Dios nos destinó por medio de Jesucristo, por beneplácito de su voluntad, a ser sus hijos (cf Ef 1,4-5); hijos, pues, de Dios, por una vitalidad real que de él dimana a nosotros. Destinados a formar un solo Cuerpo, el Cristo total, con Jesús como cabeza, donde cada miembro tiene una función para bien de todo el Cuerpo. Es para amar para lo que nos creó: ¡Ésa es la función de todo miembro! Y es que un hijo que de veras lo sea (contémplese a Jesús) se ha de parecer siempre a su padre, y en este caso, el Padre es amor. Pero cada uno en su lugar y con los matices propios que Dios le conceda a través del Espíritu (que es el amor entre Padre e Hijo, que se extiende a nosotros). De ahí que Juan tenga unos dones, y Pedro otros, los suyos. Cada uno sus peculiaridades. No es Juan a quien el Padre reveló en su momento que Jesús era el Mesías, el Hijo de Dios vivo, por lo que Jesús dice a Pedro que será la piedra sobre la que edificará su Iglesia; no es Juan esa piedra (es otra del Edificio que Dios va construyendo). No es Pedro el que estaba al pie de la cruz y al que Jesús encarga cuidar de María, sino Juan. No es Juan el que lo niega, sino Pedro. No es Pedro el que escribe uno de los evangelios, sino Juan (lo que Pedro predicaba lo narra Marcos en su evangelio). Juan, y no Pedro, es quien nos escribe y revela que “Dios es Amor”. Juan es el último de los apóstoles en pasar de este mundo al Padre. Etc., etc. Y todo es obra del Espíritu Santo, el Amor de Dios, que va trazando y ensamblando todo el Cuerpo. Cuerpo todavía no concluido, en formación hasta el final de los tiempos. Por esto María sigue aún, en cierto modo, de parto (cf Ap 12).

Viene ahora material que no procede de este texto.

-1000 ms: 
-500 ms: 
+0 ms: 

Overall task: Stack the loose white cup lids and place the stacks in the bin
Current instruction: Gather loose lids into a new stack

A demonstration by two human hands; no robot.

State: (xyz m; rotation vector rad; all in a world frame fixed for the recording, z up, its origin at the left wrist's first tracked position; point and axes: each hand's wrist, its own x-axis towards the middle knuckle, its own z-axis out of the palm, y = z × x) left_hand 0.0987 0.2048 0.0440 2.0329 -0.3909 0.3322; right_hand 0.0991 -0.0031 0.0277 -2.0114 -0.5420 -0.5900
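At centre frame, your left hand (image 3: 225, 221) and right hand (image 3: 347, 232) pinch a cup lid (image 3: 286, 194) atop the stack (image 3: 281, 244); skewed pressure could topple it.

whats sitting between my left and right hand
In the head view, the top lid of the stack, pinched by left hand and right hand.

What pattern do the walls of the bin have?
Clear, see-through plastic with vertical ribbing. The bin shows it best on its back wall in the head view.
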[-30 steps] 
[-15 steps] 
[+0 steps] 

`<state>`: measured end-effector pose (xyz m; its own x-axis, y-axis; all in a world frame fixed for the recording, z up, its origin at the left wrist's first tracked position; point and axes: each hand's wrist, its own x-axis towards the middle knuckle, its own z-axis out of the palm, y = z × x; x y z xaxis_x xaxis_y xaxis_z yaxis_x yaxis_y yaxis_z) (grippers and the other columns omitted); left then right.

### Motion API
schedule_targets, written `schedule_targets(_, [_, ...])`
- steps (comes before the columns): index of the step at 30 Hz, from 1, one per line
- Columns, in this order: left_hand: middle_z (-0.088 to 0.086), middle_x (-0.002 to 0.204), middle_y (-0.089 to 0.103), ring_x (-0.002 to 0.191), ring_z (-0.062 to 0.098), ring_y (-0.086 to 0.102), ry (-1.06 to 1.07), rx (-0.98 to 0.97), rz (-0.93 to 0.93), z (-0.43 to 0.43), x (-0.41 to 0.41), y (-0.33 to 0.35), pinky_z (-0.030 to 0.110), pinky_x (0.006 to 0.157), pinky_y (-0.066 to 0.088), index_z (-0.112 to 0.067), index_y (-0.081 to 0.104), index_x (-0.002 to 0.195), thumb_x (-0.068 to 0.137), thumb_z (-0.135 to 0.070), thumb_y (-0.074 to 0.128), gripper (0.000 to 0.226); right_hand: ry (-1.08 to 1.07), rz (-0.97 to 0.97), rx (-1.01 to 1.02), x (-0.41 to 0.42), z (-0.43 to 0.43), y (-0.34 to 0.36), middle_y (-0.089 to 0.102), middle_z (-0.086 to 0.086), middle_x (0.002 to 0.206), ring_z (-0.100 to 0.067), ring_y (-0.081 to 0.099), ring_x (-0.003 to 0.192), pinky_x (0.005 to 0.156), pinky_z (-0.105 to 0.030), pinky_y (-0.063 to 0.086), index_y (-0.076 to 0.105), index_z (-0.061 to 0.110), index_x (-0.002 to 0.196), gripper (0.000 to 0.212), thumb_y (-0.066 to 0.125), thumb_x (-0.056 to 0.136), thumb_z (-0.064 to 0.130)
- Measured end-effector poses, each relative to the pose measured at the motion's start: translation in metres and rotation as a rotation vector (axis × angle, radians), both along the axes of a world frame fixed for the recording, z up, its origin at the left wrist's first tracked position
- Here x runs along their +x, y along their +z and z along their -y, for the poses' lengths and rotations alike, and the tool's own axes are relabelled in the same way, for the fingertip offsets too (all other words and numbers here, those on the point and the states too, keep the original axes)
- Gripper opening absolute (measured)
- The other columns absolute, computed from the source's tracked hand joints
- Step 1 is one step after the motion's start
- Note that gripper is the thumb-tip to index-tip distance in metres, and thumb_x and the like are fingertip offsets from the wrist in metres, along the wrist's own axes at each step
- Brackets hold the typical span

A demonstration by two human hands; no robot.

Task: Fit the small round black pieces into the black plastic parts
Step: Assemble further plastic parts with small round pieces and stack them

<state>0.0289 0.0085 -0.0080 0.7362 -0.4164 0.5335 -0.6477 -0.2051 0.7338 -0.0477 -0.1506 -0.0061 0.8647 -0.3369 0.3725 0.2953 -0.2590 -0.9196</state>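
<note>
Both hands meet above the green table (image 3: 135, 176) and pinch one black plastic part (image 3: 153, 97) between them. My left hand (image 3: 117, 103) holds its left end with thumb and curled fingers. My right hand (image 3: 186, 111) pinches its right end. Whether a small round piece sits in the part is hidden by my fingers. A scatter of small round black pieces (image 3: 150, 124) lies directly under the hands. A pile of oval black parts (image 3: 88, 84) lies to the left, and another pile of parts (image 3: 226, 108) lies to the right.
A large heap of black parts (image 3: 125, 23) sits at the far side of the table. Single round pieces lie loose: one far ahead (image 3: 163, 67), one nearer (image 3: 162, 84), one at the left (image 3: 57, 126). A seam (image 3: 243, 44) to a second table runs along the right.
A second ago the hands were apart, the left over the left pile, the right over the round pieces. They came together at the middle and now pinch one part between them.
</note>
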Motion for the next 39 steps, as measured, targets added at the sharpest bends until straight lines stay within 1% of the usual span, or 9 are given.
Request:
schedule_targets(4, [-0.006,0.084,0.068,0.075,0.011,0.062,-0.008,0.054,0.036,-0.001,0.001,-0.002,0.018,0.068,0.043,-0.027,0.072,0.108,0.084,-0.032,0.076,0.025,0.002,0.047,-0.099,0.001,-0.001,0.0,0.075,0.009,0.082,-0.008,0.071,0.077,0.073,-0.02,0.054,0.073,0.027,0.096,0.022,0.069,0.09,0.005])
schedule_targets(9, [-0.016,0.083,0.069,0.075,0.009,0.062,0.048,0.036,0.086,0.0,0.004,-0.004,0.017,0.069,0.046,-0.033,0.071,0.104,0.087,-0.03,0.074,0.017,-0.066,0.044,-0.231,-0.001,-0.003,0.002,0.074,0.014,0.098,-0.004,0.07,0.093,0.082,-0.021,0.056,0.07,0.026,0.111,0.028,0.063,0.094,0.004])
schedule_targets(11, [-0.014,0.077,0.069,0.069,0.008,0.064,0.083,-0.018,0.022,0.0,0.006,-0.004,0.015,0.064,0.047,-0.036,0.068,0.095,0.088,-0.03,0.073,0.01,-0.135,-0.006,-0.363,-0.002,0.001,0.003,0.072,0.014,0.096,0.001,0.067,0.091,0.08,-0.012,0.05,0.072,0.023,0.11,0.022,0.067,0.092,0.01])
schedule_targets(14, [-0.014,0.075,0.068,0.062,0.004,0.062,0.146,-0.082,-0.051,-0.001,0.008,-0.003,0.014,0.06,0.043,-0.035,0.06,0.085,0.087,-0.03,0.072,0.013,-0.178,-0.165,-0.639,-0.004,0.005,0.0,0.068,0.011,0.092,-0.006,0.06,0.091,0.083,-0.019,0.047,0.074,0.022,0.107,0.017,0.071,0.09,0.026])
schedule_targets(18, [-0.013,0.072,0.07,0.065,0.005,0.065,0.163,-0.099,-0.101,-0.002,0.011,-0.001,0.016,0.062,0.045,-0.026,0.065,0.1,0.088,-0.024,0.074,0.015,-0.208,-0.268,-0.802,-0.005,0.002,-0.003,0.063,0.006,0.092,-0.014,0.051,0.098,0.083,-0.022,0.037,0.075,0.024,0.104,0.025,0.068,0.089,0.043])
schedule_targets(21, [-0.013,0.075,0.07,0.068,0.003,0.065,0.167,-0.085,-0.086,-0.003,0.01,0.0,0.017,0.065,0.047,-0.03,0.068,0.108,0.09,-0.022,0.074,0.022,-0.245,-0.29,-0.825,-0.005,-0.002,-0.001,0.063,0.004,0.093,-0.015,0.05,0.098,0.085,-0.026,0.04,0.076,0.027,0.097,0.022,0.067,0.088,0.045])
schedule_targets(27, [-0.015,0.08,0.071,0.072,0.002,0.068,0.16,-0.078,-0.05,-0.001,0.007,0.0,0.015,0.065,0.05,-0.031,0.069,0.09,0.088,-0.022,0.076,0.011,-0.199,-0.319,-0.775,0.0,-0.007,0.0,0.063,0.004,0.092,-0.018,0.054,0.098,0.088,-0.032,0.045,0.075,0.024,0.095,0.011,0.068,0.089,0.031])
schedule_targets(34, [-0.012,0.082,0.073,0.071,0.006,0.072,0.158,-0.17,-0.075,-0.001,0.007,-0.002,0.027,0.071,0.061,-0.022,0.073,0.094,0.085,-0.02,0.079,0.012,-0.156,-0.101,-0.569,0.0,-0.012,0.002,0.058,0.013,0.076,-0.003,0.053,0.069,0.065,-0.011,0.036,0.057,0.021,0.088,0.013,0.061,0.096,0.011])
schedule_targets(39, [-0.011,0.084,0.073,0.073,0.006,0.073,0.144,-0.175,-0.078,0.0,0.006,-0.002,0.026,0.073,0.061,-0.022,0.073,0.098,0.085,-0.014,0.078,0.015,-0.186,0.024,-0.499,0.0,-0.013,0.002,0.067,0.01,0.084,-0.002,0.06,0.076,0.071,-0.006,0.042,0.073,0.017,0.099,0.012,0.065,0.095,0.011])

¡Pedro, sígueme! Sígueme no sólo ahora, sino también en los acontecimientos que vayan sucediendo. Tú, siempre, sígueme (Dios llama a unión tan grande, tan íntima con él por medio de Jesucristo, a Caridad tan alta, que ésta se convierte en las entrañas divinas del hombre con las que reacciona y actúa a lo Dios. ¡Es entonces cuando el hombre es verdaderamente hijo de Dios! A ello llevará a Pedro, a Juan, a… ¡Y desea llevarte a ti también!).Quien ama de veras, está continuamente amando. Su ser va siendo amor. No sólo ama de doce a una y el resto del día descansa de amar… Toda ocasión es propicia, haya o no prójimo tangible delante. Y mucho da de sí un día completo en esto del amor. Cualquier cosa que se traiga entre manos es amor para quien no vive para sí mismo, no para sus intereses, sino porque buscar el bien de los otros es la única razón de su obrar, pensar, indagar… Y esto, en Jesús, “que pasó por la vida haciendo el bien y curando a todos los oprimidos por el diablo” (Hch 10,38) fue tan patente, tan manifiesto, tan palpable (“Se manifestó la Vida, y la hemos conocido, palpado…” —1Jn 1,1-3—), que hace exclamar a Juan con gran verdad lo que exclamó: “Muchas otras cosas hizo Jesús. Si se escribieran una por una, pienso que ni el mundo entero podría contener los libros que habría que escribir”.
¡Y cuánto recuerdan estas palabras del apóstol a las del salmo 40: “Cuántas maravillas has hecho, Señor, Dios mío, cuántos prodigios en nuestro favor; no hay comparable a ti. Yo quisiera publicarlos, pregonarlos, mas su número excede toda cuenta”!